Required action: For the data below, retype word for word the lines from the one containing "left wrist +" through the one containing "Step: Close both"; drop the pictures.

━━━━━ Information shown ━━━━━

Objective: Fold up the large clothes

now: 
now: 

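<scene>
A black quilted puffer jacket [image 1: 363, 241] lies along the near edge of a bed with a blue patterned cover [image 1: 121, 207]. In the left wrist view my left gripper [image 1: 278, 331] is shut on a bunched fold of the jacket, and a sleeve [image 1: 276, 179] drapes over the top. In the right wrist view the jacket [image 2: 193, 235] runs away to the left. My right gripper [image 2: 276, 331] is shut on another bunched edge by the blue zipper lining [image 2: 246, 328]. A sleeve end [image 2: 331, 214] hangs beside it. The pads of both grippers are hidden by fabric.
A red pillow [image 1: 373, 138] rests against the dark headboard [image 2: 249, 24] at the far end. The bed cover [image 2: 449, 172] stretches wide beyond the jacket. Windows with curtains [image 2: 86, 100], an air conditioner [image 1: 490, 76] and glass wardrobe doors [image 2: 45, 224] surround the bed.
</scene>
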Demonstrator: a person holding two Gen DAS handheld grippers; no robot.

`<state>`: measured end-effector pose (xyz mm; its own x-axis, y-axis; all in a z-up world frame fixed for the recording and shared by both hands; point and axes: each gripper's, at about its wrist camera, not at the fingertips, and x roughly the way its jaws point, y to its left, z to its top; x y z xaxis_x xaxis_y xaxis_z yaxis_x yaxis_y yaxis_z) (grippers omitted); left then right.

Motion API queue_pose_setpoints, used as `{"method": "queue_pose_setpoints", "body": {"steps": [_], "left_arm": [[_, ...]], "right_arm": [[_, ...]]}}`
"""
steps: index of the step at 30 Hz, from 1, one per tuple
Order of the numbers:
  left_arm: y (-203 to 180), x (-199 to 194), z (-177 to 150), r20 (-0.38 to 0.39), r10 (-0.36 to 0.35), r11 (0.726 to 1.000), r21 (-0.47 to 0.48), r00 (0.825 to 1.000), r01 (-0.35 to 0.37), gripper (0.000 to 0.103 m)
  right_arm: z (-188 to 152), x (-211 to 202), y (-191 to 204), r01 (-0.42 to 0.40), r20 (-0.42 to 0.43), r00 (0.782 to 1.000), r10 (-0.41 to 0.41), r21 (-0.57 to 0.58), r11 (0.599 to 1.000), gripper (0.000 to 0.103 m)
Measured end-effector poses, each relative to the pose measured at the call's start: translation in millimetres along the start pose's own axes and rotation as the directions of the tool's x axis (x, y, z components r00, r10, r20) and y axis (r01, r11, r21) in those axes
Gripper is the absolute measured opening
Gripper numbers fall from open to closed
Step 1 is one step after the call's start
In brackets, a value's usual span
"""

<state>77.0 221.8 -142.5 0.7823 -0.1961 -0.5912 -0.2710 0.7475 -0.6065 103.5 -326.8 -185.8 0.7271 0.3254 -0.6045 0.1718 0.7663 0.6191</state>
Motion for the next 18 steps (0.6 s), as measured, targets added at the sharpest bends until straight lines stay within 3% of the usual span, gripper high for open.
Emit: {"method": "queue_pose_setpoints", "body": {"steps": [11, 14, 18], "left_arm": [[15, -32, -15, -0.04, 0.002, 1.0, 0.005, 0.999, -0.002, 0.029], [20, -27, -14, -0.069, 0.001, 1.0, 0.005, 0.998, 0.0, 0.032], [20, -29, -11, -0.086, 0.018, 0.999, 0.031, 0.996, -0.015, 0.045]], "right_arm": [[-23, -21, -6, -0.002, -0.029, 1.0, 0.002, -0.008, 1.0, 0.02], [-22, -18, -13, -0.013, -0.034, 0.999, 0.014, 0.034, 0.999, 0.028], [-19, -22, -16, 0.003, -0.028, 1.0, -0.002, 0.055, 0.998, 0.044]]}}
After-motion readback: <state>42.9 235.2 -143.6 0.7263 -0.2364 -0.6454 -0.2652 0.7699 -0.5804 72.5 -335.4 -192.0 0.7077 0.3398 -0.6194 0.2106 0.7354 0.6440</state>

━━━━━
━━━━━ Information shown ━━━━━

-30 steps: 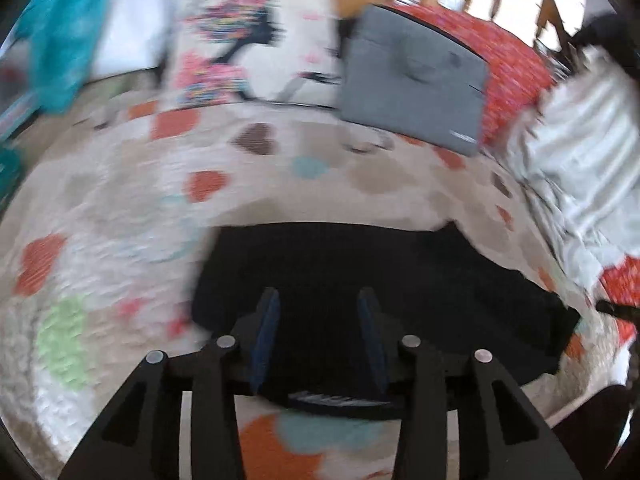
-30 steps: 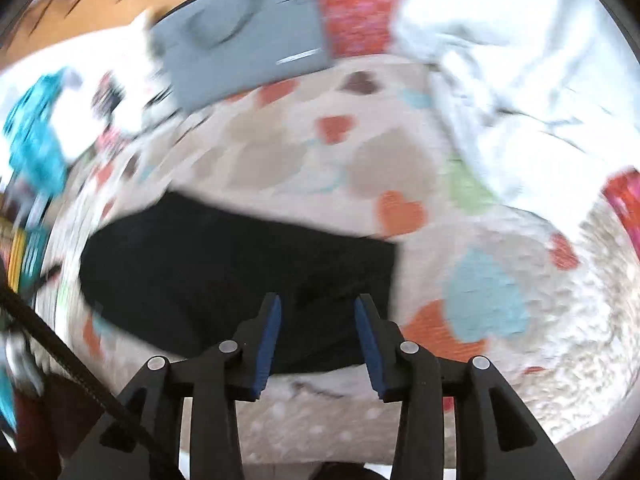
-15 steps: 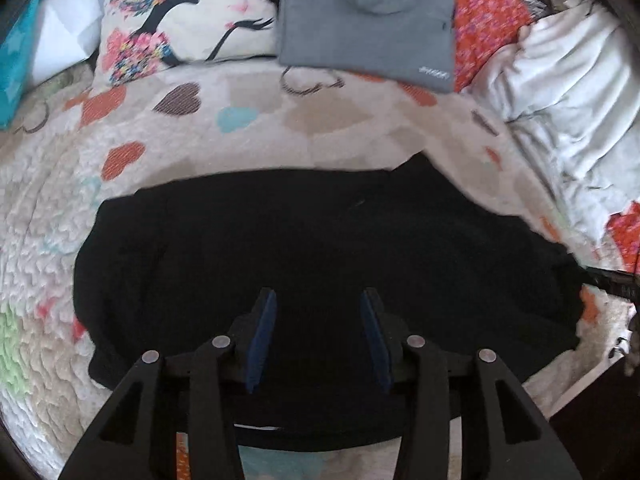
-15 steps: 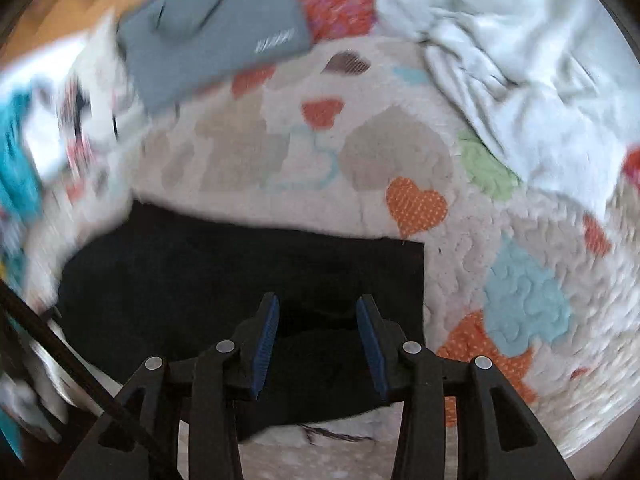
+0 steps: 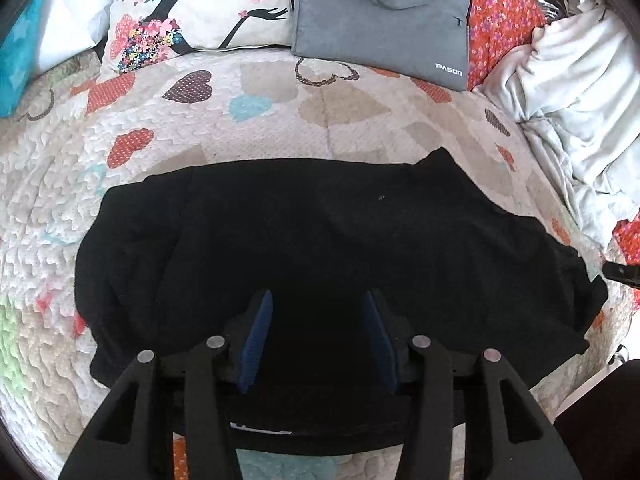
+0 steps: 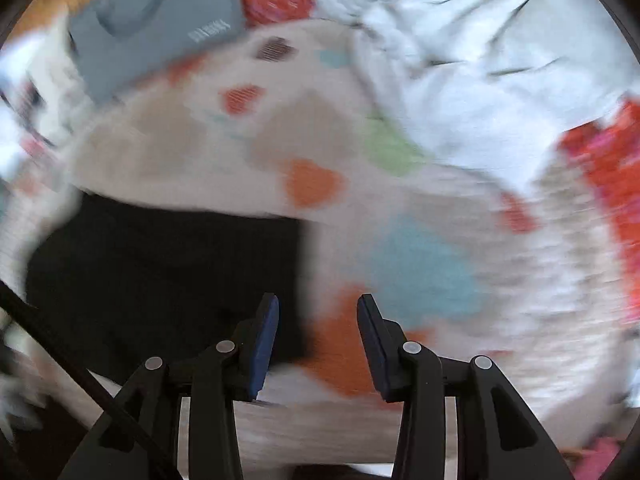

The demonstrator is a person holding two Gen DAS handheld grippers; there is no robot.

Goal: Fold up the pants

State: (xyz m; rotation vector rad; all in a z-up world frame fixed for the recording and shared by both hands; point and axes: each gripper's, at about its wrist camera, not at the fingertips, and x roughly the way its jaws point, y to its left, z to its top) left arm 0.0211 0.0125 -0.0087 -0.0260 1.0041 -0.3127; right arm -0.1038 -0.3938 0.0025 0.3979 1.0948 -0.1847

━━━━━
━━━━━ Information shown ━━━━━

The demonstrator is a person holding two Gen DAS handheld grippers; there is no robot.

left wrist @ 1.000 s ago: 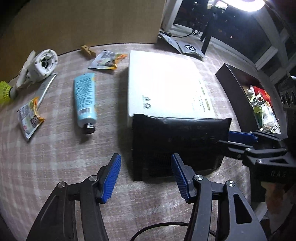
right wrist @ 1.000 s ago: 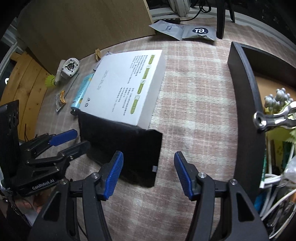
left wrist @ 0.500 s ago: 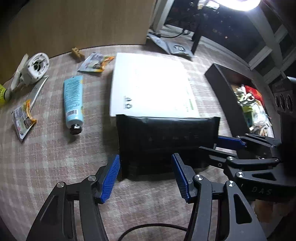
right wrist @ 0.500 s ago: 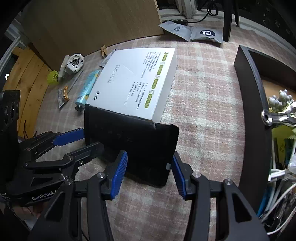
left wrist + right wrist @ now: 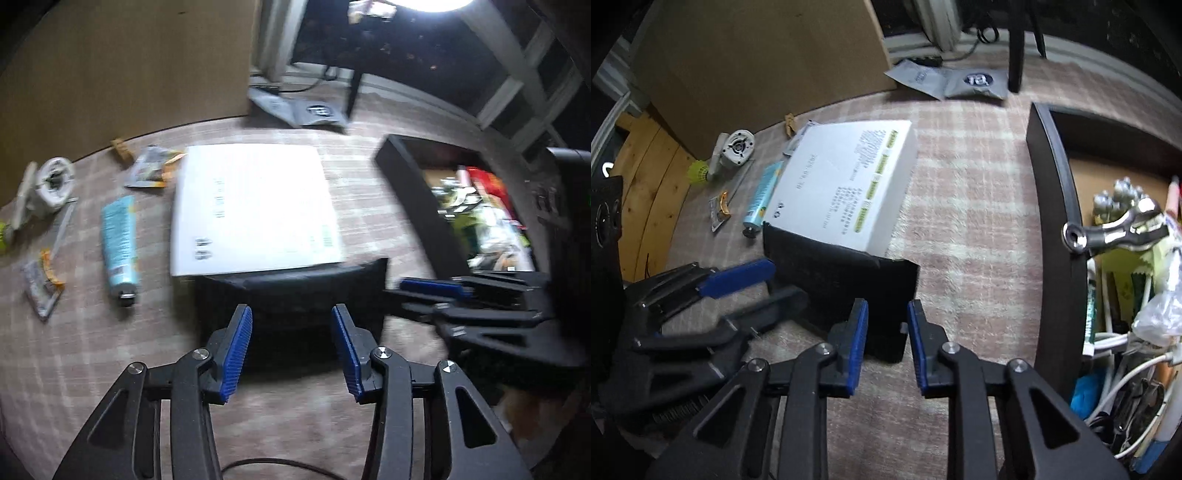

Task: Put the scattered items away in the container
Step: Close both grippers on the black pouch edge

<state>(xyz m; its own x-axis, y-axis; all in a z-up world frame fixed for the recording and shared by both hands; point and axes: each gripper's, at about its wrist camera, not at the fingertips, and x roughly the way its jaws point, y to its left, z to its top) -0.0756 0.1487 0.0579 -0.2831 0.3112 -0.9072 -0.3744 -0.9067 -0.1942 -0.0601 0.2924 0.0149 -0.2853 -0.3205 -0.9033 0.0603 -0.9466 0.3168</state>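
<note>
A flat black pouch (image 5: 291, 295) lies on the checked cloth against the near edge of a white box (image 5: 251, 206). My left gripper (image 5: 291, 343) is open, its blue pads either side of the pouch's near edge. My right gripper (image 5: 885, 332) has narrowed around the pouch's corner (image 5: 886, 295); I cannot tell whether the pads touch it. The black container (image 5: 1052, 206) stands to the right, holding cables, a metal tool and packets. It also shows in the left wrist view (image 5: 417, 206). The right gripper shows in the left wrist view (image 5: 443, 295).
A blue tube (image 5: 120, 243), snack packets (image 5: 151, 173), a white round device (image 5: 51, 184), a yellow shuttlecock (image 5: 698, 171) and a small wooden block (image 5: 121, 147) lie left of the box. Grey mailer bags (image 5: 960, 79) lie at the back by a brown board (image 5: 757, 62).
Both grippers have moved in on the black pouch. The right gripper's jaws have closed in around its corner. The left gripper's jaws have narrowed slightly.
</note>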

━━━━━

Your solution:
left wrist + right wrist @ now: 

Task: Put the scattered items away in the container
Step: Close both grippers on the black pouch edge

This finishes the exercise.